On 11/06/2013 03:43 AM, Steffen Daode Nurpmeso wrote:
Philippe Verdy <[email protected]> wrote:
|2013/11/5 Steffen Daode <[email protected]>
|> (The problem i'm facing is that _PRINT and _GRAPH cannot be set
|> for some properties from PropList.txt, say, _PRINT can't be set
|> for U+0009, CHARACTER TABULATION (ht), since it's a Cc, but in
|
|TAB is "printable" (for the isprint() macro in standard C librries) because
|it has a whitespace property, even if its general category is very weakly
Nope according to POSIX, Vol. 1: Base Definitions, 7.3.1. LC_CTYPE ([1]):
print
Define characters to be classified as printable characters,
including the <space>.
In the POSIX locale, all characters in class graph shall be
included; no characters in class cntrl shall be included.

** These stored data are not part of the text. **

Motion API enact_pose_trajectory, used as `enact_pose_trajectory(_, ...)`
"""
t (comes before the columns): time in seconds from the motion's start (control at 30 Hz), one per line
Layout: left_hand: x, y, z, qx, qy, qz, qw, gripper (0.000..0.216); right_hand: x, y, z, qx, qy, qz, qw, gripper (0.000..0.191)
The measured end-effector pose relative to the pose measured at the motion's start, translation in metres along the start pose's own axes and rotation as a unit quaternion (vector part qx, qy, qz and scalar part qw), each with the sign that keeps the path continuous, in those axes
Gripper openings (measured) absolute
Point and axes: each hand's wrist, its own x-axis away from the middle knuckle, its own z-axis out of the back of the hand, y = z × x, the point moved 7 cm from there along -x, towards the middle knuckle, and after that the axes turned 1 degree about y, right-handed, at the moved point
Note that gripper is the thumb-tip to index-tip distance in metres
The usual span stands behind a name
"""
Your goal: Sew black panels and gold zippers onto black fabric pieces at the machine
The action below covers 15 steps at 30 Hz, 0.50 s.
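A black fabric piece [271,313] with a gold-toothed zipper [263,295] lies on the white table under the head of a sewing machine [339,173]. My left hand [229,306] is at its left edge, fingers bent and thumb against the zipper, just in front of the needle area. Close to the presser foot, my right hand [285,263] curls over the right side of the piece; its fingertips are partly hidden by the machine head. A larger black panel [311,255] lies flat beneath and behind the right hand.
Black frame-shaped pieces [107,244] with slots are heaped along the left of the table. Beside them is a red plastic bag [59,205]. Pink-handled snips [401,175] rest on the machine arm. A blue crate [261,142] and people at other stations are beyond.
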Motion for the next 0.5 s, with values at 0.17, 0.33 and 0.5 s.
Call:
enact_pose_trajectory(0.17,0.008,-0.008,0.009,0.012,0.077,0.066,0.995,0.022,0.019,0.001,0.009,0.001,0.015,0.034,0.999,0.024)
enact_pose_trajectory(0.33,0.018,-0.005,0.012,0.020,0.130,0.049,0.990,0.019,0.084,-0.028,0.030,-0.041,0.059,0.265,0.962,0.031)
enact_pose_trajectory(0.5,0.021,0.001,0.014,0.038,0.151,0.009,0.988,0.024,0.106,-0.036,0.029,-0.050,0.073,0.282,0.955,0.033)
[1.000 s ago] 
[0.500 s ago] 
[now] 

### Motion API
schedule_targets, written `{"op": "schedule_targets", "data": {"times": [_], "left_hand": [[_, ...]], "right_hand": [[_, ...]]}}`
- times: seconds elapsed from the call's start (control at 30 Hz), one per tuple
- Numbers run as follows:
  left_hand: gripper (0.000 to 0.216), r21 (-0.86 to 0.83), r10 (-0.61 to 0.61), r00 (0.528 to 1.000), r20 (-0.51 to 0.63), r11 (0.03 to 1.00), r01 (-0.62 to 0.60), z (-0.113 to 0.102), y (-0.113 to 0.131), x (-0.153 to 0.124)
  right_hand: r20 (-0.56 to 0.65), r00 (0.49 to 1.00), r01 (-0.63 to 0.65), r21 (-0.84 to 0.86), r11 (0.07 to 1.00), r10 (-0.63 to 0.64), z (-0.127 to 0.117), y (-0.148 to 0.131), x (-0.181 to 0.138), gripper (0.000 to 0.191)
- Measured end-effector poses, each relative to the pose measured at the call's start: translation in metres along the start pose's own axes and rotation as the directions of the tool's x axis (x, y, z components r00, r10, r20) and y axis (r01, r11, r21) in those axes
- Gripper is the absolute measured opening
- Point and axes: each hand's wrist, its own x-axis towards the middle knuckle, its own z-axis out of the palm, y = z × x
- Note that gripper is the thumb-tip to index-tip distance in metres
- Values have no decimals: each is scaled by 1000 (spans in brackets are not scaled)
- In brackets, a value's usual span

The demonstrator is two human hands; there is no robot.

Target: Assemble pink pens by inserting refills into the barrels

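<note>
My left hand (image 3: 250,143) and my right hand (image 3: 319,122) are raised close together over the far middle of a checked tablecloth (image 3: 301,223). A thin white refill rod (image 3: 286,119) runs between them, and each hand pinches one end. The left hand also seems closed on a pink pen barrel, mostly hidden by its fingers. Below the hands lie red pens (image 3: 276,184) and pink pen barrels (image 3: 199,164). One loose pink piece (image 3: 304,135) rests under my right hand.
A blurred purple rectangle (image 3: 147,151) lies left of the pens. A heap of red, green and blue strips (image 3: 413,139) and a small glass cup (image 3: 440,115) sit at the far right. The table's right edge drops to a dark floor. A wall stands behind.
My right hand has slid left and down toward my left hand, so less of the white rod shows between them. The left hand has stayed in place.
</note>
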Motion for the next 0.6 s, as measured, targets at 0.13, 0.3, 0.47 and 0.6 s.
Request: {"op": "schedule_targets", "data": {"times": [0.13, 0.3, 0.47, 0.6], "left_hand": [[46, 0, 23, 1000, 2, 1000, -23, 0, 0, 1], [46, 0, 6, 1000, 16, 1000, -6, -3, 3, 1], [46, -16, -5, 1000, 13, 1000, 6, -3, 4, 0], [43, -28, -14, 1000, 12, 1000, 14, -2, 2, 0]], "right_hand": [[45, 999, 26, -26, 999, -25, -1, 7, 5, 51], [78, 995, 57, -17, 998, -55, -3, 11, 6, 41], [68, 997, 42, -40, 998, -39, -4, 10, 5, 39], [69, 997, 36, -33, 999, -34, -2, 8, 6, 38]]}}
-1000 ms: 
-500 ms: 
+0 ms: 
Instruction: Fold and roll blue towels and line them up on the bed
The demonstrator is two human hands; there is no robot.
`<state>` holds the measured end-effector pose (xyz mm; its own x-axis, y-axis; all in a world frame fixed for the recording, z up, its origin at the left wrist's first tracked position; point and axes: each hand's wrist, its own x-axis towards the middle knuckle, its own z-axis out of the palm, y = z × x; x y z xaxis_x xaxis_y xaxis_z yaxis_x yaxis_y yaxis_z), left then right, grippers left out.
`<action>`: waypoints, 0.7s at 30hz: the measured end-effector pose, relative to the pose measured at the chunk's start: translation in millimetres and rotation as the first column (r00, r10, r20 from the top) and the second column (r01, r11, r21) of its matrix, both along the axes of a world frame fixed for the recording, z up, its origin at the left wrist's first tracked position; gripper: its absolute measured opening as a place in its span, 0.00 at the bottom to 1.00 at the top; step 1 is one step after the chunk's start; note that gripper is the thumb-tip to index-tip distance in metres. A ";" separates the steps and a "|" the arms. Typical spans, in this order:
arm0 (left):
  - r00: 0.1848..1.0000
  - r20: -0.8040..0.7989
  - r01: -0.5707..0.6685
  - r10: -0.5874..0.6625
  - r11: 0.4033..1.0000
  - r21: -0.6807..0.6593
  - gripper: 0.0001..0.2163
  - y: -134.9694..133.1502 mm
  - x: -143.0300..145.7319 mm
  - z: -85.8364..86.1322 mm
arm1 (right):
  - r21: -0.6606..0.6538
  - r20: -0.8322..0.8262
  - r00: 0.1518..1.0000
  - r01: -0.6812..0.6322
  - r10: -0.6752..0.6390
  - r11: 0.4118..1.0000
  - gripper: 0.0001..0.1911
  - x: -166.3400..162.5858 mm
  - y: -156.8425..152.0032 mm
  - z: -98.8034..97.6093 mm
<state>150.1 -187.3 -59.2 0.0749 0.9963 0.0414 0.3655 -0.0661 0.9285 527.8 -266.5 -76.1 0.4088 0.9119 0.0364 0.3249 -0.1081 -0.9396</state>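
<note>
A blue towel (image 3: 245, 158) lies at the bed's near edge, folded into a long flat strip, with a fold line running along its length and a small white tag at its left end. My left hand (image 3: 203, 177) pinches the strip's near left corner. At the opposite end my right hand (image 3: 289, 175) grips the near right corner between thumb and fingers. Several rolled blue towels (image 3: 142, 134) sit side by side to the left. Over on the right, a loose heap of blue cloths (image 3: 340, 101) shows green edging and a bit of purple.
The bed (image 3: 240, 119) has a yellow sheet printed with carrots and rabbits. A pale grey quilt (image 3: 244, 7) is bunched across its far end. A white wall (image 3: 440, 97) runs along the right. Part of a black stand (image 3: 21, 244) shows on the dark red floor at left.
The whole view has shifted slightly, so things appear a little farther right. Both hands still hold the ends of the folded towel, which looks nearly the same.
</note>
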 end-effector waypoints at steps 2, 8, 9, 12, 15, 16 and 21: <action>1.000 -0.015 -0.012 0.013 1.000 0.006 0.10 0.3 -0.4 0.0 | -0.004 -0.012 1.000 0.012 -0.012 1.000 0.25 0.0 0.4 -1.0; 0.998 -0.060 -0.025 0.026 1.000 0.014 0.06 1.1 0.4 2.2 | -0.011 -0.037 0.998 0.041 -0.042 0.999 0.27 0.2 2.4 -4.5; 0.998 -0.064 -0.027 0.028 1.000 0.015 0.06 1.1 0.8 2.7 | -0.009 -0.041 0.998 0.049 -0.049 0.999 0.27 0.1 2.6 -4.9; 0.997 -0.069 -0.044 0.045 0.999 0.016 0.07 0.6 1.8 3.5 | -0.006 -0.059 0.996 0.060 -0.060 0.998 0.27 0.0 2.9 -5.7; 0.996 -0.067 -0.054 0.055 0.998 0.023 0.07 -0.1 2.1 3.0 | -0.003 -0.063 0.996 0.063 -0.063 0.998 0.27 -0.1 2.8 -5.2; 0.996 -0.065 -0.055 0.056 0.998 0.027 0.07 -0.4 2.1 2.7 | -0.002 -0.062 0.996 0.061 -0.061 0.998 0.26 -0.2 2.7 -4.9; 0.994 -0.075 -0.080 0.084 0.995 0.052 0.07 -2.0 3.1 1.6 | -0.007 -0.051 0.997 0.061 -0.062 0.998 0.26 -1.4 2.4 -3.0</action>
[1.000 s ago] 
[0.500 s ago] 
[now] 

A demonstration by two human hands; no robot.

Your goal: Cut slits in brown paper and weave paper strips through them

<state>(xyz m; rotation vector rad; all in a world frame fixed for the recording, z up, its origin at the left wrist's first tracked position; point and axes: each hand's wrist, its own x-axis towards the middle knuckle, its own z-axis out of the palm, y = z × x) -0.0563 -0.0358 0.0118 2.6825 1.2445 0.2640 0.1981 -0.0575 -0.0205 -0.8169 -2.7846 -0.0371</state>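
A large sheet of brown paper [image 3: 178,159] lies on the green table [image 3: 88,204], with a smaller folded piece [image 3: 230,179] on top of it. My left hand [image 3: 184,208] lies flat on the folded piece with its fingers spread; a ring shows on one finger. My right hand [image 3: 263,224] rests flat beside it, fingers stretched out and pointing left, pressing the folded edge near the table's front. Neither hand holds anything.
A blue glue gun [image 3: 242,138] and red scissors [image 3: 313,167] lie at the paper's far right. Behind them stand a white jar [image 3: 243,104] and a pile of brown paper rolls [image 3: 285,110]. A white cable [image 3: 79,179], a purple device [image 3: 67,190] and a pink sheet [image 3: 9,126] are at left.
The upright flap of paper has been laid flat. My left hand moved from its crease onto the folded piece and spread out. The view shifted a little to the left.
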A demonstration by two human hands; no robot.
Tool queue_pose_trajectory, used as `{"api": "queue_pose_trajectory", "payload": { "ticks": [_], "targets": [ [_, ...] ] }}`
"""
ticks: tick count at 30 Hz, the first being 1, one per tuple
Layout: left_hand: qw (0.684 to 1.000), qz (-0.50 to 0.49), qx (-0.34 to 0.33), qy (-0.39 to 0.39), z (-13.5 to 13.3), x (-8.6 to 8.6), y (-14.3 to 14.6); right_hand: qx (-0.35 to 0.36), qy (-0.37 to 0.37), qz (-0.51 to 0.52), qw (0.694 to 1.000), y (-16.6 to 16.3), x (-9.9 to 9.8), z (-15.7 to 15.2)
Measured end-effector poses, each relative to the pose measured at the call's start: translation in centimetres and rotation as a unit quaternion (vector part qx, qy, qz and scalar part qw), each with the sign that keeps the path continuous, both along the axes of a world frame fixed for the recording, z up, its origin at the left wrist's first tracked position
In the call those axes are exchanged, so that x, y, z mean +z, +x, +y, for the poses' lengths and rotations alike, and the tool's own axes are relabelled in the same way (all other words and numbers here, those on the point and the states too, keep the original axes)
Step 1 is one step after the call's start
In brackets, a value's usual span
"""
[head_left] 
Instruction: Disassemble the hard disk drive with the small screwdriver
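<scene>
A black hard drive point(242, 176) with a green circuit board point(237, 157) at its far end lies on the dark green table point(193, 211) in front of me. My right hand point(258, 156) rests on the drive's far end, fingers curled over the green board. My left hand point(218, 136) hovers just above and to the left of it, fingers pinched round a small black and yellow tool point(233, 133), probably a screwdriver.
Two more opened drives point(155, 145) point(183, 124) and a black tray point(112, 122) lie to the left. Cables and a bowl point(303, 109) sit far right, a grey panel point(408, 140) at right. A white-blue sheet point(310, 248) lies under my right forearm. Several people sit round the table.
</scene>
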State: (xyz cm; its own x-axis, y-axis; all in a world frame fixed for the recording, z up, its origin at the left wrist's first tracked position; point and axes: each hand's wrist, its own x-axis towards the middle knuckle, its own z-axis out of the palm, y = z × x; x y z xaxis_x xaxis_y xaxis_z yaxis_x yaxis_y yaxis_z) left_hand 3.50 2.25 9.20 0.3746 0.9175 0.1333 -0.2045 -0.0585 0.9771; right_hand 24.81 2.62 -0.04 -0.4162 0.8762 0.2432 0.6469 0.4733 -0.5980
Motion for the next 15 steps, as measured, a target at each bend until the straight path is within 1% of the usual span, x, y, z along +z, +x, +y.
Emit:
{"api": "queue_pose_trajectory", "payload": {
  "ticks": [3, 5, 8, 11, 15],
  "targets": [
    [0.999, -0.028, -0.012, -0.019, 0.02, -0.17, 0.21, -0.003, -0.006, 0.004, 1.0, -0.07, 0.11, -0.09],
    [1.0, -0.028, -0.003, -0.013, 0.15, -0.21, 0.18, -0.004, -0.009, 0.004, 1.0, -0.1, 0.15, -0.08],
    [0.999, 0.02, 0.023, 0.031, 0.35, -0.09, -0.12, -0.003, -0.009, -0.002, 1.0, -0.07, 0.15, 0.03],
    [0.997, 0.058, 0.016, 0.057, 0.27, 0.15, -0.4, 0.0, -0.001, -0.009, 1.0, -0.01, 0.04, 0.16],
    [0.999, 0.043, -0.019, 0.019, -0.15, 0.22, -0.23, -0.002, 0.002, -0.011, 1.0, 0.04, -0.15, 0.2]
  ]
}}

In a locale definition file, characters specified for the
keywords upper, lower, alpha, digit, xdigit, punct, graph, and
the <space> are automatically included in this class. No
character specified for the keyword cntrl shall be specified.
[1]
<http://pubs.opengroup.org/onlinepubs/9699919799/basedefs/V1_chap07.html#tag_07_03_01>
Verifieable under LC_ALL=en_GB.UTF-8 in Mac OS X Snow Leopard
(which admittedly uses very old Citrus data, i always wonder why all
those Gigabytes of «Software Update»s don't tweak that, not to
talk about GNU make 3.81 and all the other buggy or non-compliant
stuff, but that is a different story):
#include <stdio.h>
#include <ctype.h>
#include <wctype.h>
int main(void) {
printf("%d %d\n",isprint('\t'), wcwidth(L'\t'));
return 0;
}
?0[steffen@sherwood tmp]$ cc -o zt t.c && ./zt
0 -1
|The character mapping for the isprint() macro is defined by an expression
|based on existing Unicode properties. Most C libraries optimize this
But i agree that POSIX has to move towards Unicode definitions,
and more byte- than bitwise.
--steffen
The only vendor I'm aware of that makes TAB a printable is Microsoft.
Thus Philippe is wrong about this except for MS products.
MS makes TAB also a control, violating the Posix standard by having it
be both printable and a control. This is true in all locales I've seen
under MS except the C locale. (MS also has other Posix violations, such
as having isdigit() match superscript numbers.)